PROBLEM REQUIREMENTS: Your job is to print, exactly, the lines in the data below from the line with "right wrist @" through the line with "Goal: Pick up", both included, and to omit any picture.

DATA TO USE:
**********

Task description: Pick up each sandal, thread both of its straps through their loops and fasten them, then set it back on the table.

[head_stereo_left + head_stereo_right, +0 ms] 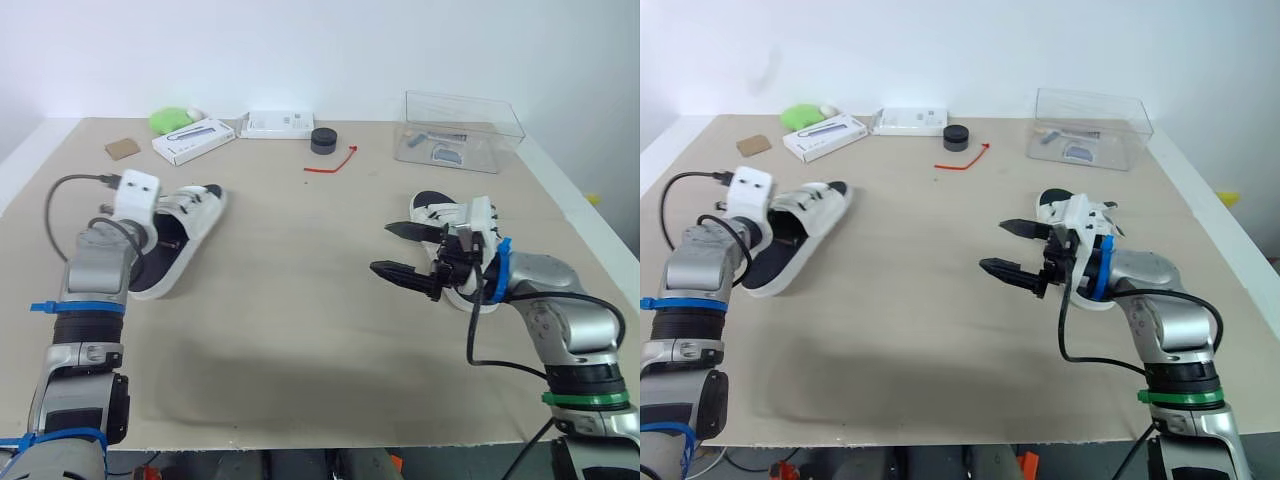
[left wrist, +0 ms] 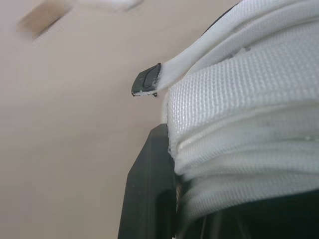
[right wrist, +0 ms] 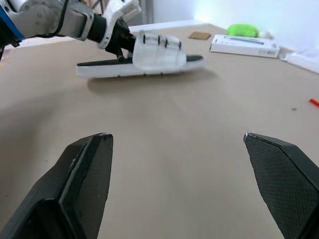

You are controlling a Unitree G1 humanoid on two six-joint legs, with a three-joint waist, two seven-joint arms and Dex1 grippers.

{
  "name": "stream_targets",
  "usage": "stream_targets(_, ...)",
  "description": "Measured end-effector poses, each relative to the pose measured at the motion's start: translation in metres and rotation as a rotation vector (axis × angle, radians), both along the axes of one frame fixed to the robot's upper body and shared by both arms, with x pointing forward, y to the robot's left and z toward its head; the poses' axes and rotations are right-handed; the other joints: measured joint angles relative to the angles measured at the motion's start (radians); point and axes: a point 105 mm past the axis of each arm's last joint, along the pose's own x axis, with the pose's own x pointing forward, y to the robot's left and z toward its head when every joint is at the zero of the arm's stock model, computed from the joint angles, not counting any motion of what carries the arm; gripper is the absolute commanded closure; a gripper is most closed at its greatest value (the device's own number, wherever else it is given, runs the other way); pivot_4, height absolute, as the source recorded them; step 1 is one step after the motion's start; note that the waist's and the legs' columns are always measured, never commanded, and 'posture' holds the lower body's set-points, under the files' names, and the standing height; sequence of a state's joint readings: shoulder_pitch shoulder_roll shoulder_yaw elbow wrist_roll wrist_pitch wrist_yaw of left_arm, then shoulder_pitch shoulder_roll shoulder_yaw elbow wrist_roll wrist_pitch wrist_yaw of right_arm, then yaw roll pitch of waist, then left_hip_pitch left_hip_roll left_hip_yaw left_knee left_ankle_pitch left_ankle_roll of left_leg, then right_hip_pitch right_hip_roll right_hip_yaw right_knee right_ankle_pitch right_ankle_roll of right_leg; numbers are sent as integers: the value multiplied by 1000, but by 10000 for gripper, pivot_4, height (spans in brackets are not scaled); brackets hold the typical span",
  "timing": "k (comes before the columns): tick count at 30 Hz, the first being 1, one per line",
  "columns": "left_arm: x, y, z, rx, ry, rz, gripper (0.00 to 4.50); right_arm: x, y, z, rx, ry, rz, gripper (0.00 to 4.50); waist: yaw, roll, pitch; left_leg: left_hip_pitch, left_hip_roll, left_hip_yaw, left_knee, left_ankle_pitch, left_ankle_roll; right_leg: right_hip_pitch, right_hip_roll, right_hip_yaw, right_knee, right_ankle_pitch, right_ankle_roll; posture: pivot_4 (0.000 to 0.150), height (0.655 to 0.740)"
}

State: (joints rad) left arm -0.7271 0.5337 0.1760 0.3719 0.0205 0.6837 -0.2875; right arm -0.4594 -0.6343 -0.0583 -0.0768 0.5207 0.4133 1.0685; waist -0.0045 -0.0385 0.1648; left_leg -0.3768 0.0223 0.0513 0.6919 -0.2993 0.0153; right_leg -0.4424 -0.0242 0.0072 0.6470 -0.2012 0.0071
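A white-strapped sandal with a black sole (image 1: 185, 225) is at the left of the table. My left gripper (image 1: 155, 238) is shut on its strap side. In the right wrist view this sandal (image 3: 149, 59) is held a little off the table with a shadow beneath it. The left wrist view shows white webbing straps (image 2: 249, 109), a black-tipped strap end (image 2: 147, 80) and one black finger (image 2: 149, 194) beside them. The second sandal (image 1: 432, 210) lies at the right, partly hidden behind my right arm. My right gripper (image 1: 381, 248) hangs open and holds nothing, just left of that sandal, pointing toward the table's middle.
Along the far edge are a clear plastic box (image 1: 460, 130), a black round object (image 1: 323, 140), a red tie (image 1: 335, 163), two white boxes (image 1: 195, 140), a green object (image 1: 172, 120) and a brown card (image 1: 122, 148). Bare tabletop (image 1: 290, 290) lies between the arms.
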Motion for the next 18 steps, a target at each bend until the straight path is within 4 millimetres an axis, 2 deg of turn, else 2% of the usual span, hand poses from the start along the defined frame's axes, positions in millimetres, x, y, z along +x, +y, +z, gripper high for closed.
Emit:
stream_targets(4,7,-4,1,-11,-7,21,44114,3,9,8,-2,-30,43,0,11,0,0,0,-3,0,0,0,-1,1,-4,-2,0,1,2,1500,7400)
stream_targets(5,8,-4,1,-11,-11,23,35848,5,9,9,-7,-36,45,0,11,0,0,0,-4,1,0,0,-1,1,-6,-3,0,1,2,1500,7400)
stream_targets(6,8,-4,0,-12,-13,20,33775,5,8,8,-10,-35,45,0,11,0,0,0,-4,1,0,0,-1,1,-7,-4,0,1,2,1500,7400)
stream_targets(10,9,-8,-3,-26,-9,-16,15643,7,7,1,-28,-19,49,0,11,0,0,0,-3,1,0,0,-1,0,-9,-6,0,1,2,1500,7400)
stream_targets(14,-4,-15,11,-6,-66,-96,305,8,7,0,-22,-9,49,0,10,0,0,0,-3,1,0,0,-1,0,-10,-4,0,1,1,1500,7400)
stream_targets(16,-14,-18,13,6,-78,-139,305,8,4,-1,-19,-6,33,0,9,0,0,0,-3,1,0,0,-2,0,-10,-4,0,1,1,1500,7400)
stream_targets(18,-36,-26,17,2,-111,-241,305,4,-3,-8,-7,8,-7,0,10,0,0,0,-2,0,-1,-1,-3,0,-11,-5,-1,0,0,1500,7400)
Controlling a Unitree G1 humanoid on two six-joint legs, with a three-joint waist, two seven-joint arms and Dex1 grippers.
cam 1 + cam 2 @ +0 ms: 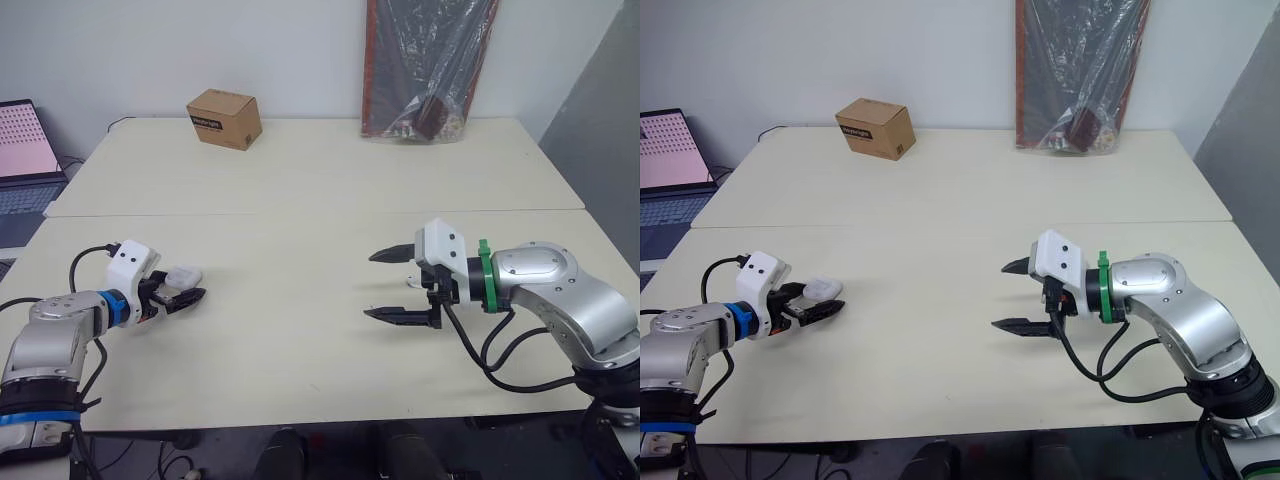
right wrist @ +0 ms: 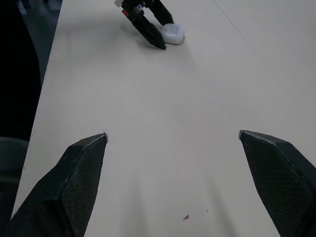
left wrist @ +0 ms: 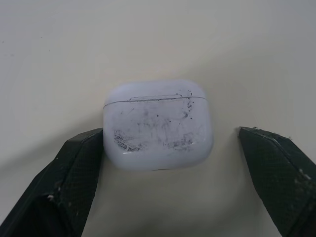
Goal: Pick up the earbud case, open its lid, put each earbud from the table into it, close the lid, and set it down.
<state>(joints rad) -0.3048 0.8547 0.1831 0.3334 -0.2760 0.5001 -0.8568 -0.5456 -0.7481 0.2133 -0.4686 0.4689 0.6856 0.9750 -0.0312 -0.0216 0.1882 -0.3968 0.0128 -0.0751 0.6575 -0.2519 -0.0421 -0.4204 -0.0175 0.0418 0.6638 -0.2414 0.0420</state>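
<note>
The white earbud case (image 3: 158, 126), lid closed and scuffed with dark marks, lies on the cream table (image 1: 300, 360) at the near left. My left gripper (image 1: 185, 286) is open around it. One finger (image 3: 74, 168) touches the case's side, and the other finger (image 3: 276, 168) stands a little apart from it. Out over the table's right half my right gripper (image 1: 369, 285) is open, low above the surface, with nothing between its fingers. It points toward the case (image 2: 173, 33) from well away.
A brown cardboard box (image 1: 224, 118) sits at the far left of the table. A dark plastic-wrapped panel (image 1: 430, 65) leans on the wall at the far right. A laptop (image 1: 25, 150) stands beyond the table's left edge. A seam (image 1: 300, 213) crosses the tabletop.
</note>
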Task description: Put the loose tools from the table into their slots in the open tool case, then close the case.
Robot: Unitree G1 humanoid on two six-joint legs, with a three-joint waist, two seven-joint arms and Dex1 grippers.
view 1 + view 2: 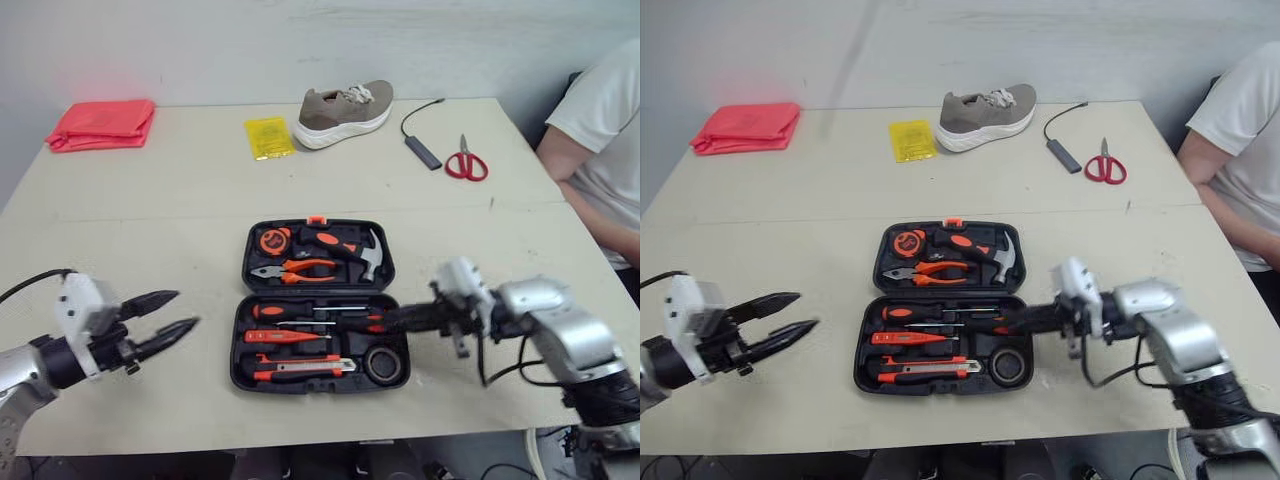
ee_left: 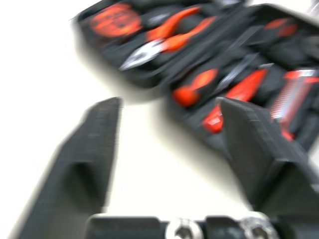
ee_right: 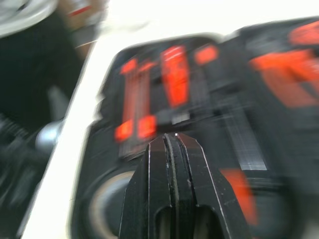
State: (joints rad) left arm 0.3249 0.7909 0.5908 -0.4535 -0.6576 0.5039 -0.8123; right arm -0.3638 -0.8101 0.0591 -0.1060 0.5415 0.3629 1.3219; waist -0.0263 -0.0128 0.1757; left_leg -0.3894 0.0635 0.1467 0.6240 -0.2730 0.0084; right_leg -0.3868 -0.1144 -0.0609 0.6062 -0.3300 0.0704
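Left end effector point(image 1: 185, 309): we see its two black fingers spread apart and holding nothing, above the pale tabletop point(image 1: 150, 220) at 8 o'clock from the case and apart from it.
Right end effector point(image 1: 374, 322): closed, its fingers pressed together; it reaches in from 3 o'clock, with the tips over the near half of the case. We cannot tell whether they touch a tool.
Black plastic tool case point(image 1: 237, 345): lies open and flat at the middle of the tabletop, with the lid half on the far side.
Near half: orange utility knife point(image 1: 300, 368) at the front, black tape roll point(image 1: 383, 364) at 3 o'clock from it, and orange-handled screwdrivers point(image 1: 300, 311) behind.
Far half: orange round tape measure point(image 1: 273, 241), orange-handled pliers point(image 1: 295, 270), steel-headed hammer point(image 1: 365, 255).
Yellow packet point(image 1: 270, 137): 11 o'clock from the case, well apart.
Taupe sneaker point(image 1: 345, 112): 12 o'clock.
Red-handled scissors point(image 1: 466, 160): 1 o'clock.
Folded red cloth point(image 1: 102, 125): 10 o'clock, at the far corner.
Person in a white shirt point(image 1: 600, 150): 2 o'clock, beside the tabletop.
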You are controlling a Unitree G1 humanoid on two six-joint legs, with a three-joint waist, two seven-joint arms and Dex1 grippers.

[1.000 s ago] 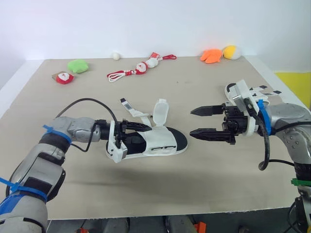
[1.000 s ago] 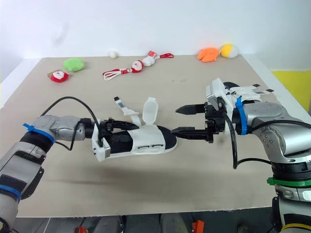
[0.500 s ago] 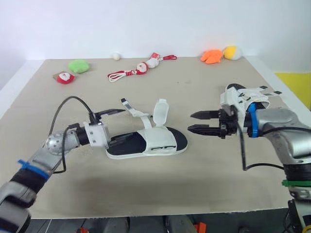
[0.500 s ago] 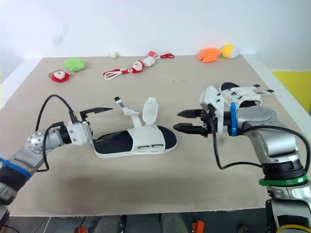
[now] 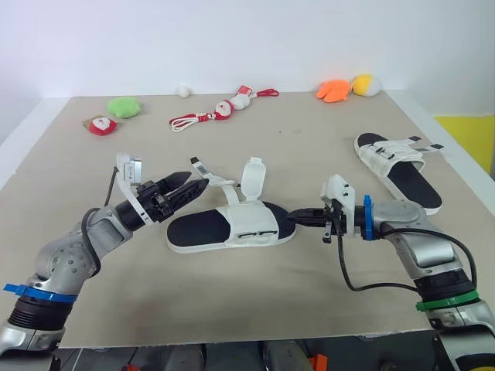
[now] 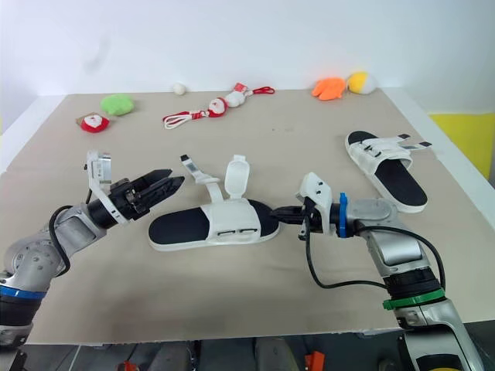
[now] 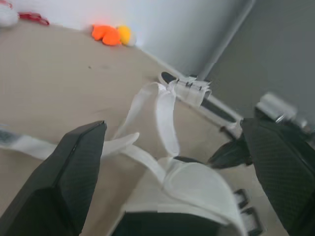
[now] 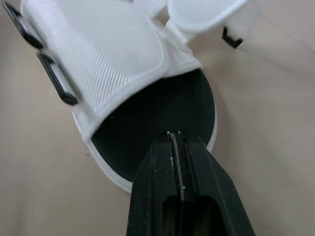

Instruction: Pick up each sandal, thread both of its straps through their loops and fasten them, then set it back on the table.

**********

TASK RESPONSE:
right wrist @ +0 ms: 
left wrist @ +0 ms: 
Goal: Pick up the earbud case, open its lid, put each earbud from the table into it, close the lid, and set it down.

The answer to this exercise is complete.